WORK REQUIRED » From the entries below, return exactly the lines beginning at the one that contains "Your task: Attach" and ending at the one that contains "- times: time", both of them included, and only those lines.

AVAILABLE DATA »

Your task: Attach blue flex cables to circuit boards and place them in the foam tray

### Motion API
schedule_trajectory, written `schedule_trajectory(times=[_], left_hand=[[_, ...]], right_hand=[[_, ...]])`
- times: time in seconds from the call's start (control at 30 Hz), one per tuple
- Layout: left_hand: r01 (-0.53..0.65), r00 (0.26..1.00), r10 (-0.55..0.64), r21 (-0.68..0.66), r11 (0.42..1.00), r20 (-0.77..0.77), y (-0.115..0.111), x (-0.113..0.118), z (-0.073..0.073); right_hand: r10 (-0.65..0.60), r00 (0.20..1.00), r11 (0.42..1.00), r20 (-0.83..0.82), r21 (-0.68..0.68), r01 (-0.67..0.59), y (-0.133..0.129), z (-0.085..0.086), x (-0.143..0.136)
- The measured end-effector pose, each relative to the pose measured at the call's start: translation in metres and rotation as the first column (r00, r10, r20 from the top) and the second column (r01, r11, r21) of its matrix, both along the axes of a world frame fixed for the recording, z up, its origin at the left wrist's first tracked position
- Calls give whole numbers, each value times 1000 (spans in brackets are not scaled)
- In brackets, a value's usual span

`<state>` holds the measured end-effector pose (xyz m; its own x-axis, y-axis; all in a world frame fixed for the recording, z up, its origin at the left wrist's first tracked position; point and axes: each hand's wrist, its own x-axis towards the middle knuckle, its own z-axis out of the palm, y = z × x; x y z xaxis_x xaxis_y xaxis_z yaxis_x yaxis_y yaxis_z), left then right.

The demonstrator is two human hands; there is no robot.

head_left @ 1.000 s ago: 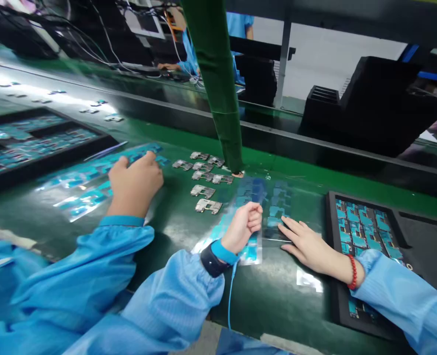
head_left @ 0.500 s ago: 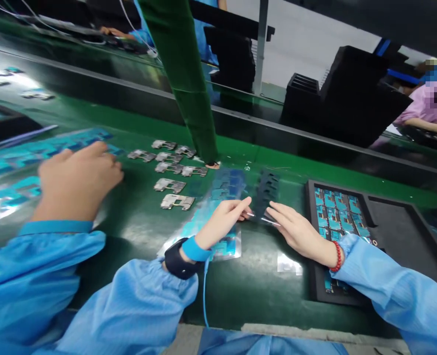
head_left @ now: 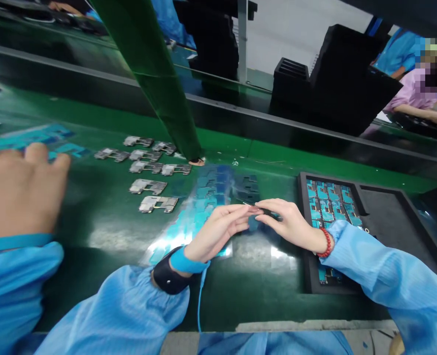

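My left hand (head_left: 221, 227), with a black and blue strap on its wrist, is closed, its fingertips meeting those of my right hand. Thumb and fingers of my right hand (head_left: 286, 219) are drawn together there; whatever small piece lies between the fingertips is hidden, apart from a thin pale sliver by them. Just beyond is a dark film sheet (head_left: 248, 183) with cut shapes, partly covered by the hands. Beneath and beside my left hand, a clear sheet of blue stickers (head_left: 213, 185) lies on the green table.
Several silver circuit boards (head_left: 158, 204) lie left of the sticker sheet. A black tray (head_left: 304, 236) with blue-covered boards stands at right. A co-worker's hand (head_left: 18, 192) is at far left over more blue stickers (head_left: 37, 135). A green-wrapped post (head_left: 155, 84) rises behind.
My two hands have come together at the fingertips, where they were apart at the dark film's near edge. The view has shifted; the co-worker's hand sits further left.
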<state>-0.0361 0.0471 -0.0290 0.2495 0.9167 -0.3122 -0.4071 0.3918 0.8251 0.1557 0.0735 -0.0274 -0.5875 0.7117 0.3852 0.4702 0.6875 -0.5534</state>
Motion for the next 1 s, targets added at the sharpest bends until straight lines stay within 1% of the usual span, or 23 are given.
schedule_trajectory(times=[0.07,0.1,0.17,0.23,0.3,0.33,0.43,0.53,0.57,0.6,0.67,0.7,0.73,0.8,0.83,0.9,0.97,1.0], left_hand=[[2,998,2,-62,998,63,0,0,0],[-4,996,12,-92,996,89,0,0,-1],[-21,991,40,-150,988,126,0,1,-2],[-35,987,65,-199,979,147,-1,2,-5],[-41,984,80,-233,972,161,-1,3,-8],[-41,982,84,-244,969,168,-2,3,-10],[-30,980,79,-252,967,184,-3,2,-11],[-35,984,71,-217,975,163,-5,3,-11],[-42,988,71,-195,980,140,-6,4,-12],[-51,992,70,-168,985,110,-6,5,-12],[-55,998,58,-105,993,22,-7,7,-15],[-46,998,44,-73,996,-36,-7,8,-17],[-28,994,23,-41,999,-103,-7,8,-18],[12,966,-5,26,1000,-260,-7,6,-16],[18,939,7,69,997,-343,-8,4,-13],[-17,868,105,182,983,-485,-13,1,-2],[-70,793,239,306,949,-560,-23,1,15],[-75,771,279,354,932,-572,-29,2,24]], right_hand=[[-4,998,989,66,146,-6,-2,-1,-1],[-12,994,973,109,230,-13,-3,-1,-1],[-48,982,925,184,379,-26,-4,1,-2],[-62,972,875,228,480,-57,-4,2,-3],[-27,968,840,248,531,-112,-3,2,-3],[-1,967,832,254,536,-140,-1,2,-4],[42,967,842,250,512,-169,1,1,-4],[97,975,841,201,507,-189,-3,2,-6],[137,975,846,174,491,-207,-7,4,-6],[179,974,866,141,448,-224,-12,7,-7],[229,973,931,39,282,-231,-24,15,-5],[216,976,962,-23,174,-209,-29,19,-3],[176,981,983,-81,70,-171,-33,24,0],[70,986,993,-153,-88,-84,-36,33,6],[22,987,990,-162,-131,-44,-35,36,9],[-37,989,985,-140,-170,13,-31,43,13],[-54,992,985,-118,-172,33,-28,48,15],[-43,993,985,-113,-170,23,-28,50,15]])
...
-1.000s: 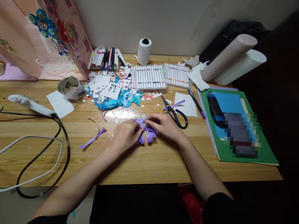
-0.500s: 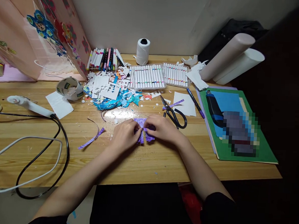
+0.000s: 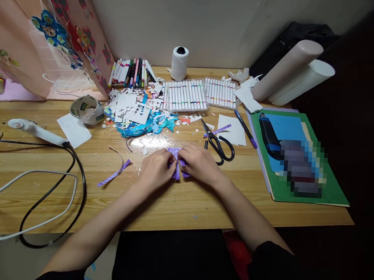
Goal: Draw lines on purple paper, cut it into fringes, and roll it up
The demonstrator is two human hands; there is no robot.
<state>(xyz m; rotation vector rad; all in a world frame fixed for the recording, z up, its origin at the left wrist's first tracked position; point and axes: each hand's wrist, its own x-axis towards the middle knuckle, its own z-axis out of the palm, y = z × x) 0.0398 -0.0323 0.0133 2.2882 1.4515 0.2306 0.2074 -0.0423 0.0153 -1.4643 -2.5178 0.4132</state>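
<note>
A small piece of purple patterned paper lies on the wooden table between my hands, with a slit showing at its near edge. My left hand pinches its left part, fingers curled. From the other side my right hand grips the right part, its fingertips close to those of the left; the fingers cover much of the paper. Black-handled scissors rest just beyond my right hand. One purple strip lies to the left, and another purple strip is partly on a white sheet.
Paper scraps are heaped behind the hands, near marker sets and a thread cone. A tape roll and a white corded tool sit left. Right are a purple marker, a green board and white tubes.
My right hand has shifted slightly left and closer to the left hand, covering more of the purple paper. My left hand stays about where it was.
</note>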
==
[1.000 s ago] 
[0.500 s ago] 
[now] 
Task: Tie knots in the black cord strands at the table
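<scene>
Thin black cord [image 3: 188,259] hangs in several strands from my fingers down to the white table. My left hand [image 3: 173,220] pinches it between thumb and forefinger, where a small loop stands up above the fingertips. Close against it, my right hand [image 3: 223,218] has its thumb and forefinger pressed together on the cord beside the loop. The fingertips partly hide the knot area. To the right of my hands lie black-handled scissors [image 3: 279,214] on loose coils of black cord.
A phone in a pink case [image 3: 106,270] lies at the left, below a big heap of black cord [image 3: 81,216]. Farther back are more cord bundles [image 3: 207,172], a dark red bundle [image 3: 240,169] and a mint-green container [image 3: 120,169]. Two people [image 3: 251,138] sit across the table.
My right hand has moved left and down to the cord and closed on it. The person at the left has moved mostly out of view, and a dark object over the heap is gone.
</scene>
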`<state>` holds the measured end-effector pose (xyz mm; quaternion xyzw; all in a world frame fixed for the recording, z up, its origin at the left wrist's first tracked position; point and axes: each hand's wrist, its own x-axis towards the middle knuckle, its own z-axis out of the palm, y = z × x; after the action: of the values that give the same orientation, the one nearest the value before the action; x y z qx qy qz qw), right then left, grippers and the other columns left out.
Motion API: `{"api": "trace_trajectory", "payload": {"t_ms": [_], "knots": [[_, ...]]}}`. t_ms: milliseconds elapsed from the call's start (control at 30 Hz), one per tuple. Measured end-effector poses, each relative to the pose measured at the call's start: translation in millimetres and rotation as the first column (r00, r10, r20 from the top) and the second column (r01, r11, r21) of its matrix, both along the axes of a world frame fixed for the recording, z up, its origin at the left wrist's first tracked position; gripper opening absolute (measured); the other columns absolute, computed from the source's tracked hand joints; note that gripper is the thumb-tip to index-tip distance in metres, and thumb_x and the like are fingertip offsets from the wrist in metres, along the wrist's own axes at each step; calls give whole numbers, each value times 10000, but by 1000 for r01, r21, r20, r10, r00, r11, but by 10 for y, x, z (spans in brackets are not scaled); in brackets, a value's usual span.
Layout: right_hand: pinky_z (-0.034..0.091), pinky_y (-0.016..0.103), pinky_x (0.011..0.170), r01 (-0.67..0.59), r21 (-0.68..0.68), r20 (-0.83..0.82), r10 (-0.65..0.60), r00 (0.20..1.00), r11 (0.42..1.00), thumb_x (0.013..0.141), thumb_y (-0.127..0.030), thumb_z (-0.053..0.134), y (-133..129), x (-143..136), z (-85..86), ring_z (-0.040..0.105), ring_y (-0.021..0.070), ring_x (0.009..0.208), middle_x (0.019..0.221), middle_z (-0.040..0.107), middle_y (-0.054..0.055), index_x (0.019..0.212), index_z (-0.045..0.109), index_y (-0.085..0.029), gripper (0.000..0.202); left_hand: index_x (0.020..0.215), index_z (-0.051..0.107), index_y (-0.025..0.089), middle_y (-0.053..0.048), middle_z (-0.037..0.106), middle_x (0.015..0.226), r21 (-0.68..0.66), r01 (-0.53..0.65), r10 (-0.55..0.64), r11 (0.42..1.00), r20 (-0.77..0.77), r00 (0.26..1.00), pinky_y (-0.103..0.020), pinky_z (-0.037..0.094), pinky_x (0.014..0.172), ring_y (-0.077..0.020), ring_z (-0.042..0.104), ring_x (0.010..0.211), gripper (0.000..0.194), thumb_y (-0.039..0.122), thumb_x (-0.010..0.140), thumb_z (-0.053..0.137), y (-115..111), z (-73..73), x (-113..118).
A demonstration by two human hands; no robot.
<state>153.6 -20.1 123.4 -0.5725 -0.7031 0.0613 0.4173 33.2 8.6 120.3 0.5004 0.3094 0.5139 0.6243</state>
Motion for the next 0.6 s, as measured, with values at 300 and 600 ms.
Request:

RESULT FOR THIS TASK »
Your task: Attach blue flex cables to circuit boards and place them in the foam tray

### Motion API
schedule_trajectory, written `schedule_trajectory(times=[_], left_hand=[[_, ...]], right_hand=[[_, ...]])`
- times: time in seconds from the call's start (control at 30 Hz), one per tuple

The response is now complete.